Christine Shuet Yee Lim v Asami Pty Ltd
[2024] FWC 955
•18 APRIL 2024
| [2024] FWC 955 |
| FAIR WORK COMMISSION |
| DECISION |
Fair Work Act 2009
s.365—General protections
Christine Shuet Yee Lim
v
Asami Pty Ltd
(C2024/797)
| DEPUTY PRESIDENT DEAN | CANBERRA, 18 APRIL 2024 |
Application to deal with contraventions involving dismissal – whether Applicant was dismissed.
This decision concerns an application made under s.365 of the Fair Work Act 2009 (the Act) by Ms Christine Shuet Yee Lim (Applicant) for the Commission to deal with a general protections dispute involving her alleged dismissal by Asami Pty Ltd (Respondent).
The Respondent has raised a jurisdictional objection that the Applicant was not dismissed for the purposes of s.365 and within the meaning of s.386 of the Act.
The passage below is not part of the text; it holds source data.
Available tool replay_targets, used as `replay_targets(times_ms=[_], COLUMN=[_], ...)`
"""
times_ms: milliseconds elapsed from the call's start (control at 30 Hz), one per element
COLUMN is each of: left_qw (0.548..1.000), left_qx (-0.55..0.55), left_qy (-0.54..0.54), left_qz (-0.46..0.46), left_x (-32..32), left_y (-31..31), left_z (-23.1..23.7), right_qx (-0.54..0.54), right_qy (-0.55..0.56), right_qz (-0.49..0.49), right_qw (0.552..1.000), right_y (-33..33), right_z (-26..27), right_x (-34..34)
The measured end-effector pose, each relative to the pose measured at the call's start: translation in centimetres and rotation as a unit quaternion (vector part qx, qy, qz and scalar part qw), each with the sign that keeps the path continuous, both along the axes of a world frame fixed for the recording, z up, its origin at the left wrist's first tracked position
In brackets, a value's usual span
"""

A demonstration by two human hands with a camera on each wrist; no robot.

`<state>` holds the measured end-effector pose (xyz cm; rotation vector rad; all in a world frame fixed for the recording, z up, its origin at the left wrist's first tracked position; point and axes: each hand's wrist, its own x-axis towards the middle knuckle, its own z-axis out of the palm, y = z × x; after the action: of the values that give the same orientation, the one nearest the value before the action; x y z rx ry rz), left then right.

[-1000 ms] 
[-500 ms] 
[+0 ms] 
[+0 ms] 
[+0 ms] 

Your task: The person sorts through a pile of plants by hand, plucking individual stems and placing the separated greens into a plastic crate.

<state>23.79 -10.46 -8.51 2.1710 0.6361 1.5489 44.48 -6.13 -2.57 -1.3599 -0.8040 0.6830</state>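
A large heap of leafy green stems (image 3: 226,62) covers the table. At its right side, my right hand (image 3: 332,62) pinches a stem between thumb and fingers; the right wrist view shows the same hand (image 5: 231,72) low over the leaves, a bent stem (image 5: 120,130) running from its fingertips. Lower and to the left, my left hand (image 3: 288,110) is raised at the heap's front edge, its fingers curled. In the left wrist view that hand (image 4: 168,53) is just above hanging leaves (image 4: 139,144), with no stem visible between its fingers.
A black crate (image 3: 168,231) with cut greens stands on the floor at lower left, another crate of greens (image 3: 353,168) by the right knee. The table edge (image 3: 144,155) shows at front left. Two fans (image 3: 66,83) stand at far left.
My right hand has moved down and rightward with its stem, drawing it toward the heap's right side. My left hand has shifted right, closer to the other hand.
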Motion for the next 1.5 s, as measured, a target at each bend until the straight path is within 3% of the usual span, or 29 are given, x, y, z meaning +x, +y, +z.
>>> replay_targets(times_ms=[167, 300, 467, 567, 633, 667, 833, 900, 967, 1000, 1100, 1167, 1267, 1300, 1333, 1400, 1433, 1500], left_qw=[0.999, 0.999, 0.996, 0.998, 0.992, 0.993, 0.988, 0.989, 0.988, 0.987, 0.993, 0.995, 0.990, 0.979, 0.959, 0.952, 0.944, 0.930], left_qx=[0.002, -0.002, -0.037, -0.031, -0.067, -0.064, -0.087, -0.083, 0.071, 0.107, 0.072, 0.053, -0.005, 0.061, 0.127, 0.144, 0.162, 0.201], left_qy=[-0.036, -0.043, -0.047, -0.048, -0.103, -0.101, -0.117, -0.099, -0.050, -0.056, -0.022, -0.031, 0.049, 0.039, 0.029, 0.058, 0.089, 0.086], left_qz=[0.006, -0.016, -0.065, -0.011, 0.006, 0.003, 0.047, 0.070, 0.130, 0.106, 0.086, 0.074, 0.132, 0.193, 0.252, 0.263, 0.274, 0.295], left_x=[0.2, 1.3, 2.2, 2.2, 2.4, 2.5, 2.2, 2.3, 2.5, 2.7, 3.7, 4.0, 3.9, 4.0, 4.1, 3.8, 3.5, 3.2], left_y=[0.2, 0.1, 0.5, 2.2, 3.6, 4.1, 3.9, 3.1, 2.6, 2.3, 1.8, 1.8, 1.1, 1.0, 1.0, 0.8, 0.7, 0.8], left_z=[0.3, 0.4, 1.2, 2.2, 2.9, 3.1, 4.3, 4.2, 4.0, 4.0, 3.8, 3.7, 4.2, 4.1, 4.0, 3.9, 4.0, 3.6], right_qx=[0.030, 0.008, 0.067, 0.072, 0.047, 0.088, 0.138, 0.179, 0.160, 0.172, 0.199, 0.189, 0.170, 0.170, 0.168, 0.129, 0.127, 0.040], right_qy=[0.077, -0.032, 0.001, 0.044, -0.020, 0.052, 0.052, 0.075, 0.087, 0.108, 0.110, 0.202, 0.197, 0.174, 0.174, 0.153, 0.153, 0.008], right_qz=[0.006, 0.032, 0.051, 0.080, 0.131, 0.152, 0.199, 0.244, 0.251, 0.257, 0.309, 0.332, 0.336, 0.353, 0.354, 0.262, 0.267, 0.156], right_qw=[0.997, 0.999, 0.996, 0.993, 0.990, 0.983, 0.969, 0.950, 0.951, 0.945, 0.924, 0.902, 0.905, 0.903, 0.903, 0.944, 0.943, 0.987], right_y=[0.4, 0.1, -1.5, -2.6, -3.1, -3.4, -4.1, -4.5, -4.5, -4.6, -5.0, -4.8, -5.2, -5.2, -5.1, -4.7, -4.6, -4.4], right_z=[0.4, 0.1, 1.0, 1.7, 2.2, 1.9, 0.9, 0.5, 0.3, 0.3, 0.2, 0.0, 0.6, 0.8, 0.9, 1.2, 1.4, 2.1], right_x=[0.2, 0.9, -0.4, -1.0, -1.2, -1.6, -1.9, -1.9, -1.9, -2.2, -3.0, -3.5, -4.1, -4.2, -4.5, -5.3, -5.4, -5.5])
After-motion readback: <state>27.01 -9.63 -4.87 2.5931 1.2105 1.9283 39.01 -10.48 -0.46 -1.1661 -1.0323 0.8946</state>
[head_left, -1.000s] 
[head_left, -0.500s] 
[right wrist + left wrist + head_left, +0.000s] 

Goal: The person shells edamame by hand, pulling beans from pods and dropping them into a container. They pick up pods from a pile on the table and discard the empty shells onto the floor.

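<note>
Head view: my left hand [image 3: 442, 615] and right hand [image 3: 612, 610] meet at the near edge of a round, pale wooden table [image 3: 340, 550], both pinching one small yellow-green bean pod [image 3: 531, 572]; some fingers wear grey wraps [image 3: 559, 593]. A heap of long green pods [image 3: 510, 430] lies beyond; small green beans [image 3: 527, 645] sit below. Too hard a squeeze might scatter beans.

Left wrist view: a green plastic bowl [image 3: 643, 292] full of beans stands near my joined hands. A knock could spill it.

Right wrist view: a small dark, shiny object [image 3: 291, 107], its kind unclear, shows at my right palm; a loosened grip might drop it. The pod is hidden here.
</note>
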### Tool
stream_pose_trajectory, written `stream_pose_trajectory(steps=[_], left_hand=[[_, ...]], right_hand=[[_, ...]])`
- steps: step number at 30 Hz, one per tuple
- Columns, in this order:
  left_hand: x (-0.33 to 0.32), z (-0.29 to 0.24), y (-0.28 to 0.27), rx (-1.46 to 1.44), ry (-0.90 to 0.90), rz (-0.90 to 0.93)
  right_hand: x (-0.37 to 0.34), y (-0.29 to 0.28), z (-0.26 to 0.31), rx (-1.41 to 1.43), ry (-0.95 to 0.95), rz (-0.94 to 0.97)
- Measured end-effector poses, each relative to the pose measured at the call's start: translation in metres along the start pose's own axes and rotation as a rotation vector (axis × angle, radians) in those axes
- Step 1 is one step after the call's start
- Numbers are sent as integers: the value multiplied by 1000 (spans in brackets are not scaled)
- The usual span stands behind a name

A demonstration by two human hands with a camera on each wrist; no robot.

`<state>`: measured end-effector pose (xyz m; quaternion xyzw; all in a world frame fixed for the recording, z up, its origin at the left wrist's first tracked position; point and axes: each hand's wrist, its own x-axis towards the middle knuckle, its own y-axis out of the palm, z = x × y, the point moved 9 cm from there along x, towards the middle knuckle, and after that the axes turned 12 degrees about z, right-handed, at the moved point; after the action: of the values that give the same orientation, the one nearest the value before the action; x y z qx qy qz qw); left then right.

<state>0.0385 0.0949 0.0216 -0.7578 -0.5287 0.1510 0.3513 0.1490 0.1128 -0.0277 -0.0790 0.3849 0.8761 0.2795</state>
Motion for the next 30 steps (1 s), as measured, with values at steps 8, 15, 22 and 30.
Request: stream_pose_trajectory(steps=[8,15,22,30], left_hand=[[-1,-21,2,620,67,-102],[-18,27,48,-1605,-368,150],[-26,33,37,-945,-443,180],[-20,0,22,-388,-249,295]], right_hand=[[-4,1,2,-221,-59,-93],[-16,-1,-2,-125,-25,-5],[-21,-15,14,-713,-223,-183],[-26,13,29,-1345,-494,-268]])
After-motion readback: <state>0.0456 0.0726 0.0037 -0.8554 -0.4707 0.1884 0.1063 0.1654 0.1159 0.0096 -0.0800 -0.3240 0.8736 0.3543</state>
It argues that the Applicant abandoned her employment by leaving the workplace during her rostered work hours and not returning to work.
Section 386 of the Act relevantly provides that a person has been dismissed if:
(a) the person’s employment with his or her employer has been terminated on the employer’s initiative; or
(b) the person has resigned from his or her employment, but was forced to do so because of conduct, or a course of conduct, engaged in by his or her employer.
A dismissal is a fundamental prerequisite that must be established before the Commission can exercise powers under s.368 of the Act to deal with a dispute about whether a dismissal was in contravention of the general protections provisions.[1] There is no dispute the Applicant did not resign. The issue then is whether her employment was terminated on the Respondent’s initiative.
A hearing was conducted on 12 April 2024 to determine the jurisdictional objection. The Applicant was self-represented and Mr S Tomkins appeared for the Respondent.
When is a person dismissed?
In Bupa Aged Care Australia Pty Ltd T/A Bupa Aged Care Mosman v Shahin Tavassol[2], a Full Bench considered the circumstances in which an employee’s employment is ‘terminated on the employers initiative’. Amongst other matters, it found that it is not sufficient to simply demonstrate that the employee did not voluntarily leave their employment.[3]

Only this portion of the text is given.